Diagnosing DB2 hot page issues

Abstract
________________________________________
Certain types of queries perform worse under increasing user load, due to hash bucket group latch contention caused by hot pages.

Symptom
________________________________________
db2pd -latches shows excessive waiters on
SQLB_HASH_BUCKET_GROUP_HEADER_groupLatch (“grouplatch”).
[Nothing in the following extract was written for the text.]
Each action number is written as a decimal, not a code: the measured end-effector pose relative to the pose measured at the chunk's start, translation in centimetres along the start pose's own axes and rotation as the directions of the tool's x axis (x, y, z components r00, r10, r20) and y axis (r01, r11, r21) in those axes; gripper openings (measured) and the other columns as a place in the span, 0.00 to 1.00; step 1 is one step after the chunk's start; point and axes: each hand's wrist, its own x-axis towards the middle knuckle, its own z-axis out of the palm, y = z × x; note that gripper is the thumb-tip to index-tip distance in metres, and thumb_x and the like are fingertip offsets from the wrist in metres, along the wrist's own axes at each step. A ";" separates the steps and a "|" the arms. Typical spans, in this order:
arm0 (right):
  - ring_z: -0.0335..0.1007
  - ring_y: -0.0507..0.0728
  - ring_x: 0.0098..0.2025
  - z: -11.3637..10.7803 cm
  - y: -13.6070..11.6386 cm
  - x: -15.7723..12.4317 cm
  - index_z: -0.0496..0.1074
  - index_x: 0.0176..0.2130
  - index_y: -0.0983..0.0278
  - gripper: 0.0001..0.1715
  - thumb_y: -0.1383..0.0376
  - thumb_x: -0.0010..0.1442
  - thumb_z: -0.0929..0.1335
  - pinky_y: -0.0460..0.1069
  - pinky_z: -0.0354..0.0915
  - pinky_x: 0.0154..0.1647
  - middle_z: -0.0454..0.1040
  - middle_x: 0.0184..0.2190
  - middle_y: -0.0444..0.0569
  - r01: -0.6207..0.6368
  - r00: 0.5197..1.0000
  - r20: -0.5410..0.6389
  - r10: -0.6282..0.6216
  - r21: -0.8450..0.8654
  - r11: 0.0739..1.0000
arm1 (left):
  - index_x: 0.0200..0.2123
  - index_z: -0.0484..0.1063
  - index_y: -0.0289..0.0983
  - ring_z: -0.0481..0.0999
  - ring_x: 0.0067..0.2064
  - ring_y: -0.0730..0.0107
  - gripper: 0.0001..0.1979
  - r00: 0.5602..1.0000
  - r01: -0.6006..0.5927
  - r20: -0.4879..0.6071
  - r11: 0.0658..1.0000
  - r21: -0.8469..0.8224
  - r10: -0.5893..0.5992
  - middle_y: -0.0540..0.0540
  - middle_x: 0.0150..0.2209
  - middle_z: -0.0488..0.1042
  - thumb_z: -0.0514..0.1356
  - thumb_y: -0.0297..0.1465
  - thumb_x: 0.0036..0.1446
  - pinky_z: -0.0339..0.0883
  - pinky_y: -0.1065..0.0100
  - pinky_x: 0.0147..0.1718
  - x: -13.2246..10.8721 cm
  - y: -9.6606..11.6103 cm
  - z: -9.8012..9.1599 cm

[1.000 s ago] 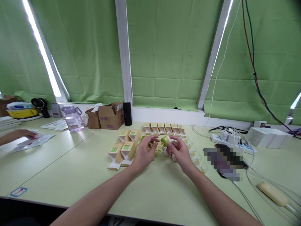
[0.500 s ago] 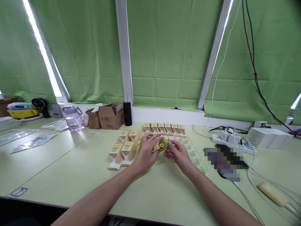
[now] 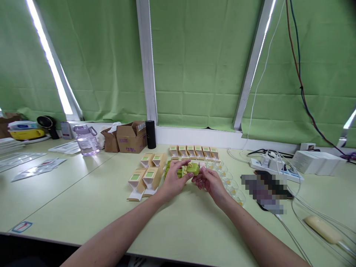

db2pd -stacks shows excessive EDU waits in latch conflict routines
(getConflictComplex) arising from bufferpool routines (sqlbfix, sqlbufix).

Cause
________________________________________
There are numerous causes to this issue, all of which involve concurrent access
by multiple agents to a single page — a “hot page”. In all cases, the high
rate of concurrent access to hot pages will cause the corresponding hash bucket
group latch to become contended and can cause increased CPU usage and degraded
performance.

Some typical scenarios are listed below:

a) hot index root page

This scenario is caused by concurrent queries performing index scans (IXSCAN)
on the “inner” leg of a nested loop join (NLJOIN). Because the “inner” leg is
accessed multiple times (once per row on the “outer” leg), coupled with the
concurrent execution of the query, the index root page is heavily accessed and
becomes hot.

b) hot index leaf page

This scenario occurs when there is a high rate of concurrent insert, delete
and/or update queries that are collocated around a specific range of index key
values. Because of the frequent operations against a small set of key values,
the index leaf page holding these index keys can become hot.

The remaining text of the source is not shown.